▶ Data excerpt:
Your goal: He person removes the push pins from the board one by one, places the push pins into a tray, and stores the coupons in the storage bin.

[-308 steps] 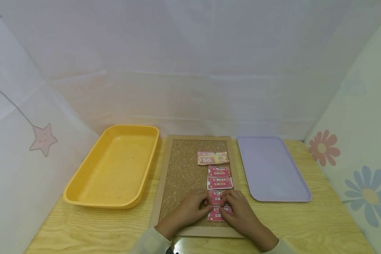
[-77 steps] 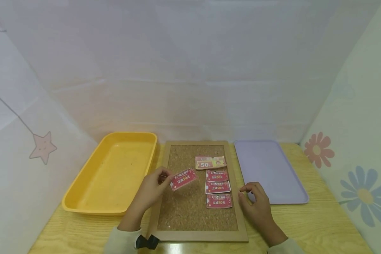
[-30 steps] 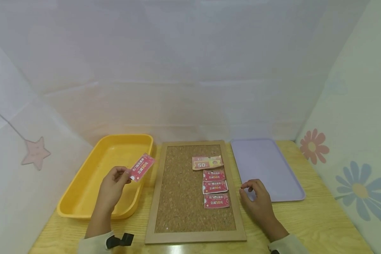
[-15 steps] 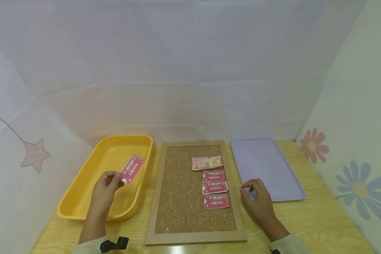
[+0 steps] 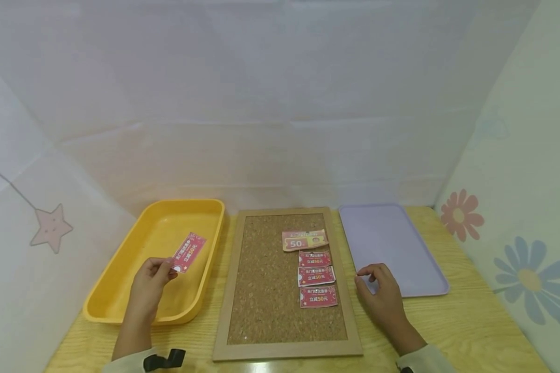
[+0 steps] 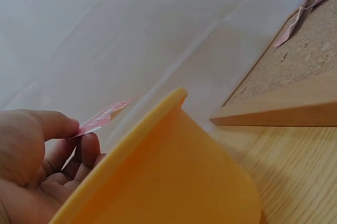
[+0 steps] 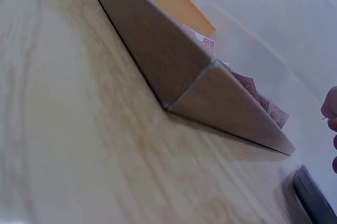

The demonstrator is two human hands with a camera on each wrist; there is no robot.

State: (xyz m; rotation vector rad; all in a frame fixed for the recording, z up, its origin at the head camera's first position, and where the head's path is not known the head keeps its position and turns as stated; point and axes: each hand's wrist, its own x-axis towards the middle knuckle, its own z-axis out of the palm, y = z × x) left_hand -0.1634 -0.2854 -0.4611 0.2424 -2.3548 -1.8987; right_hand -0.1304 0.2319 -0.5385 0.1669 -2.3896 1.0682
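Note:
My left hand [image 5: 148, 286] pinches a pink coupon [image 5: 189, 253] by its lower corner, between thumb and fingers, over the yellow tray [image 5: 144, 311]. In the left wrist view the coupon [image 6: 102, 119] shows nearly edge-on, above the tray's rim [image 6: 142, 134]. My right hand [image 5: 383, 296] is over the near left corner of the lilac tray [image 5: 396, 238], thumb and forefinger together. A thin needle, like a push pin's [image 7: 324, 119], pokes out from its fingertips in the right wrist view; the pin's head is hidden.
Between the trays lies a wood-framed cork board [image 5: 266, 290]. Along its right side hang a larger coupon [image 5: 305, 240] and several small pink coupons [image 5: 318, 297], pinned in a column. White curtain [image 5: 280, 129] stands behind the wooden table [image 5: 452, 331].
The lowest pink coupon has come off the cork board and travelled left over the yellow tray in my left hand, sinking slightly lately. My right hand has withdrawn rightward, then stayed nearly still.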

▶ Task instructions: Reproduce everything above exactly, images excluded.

▶ Response to this exercise:
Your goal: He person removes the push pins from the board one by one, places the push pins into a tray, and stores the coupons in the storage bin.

[-308 steps] 
[-77 steps] 
[-30 steps] 
[-15 steps] 
[+0 steps] 
[+0 steps] 
[+0 steps] 

The demonstrator is two human hands with a camera on each wrist; there is no robot.

State: (xyz m; rotation vector rad; all in a frame fixed for the recording, z up, its origin at the head camera's first position, and where the head's path is not known the head keeps its position and turns as stated; point and axes: each hand's wrist, its own x-axis towards the middle knuckle, its own z-axis out of the palm, y = z × x) left_hand -0.1634 -0.2854 -0.4611 0.2424 -2.3548 -1.8987; right_hand -0.1304 0.2319 -0.5385 0.1669 -2.3896 1.0682
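Note:
My left hand [image 5: 148, 286] pinches a pink coupon [image 5: 189, 253] by its lower corner, between thumb and fingers, over the yellow tray [image 5: 144, 311]. In the left wrist view the coupon [image 6: 102, 119] shows nearly edge-on, above the tray's rim [image 6: 142, 134]. My right hand [image 5: 383, 296] is over the near left corner of the lilac tray [image 5: 396, 238], thumb and forefinger together. A thin needle, like a push pin's [image 7: 324, 119], pokes out from its fingertips in the right wrist view; the pin's head is hidden.
Between the trays lies a wood-framed cork board [image 5: 266, 290]. Along its right side hang a larger coupon [image 5: 305, 240] and several small pink coupons [image 5: 318, 297], pinned in a column. White curtain [image 5: 280, 129] stands behind the wooden table [image 5: 452, 331].
The lowest pink coupon has come off the cork board and travelled left over the yellow tray in my left hand, sinking slightly lately. My right hand has withdrawn rightward, then stayed nearly still.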

That wraps up the exercise.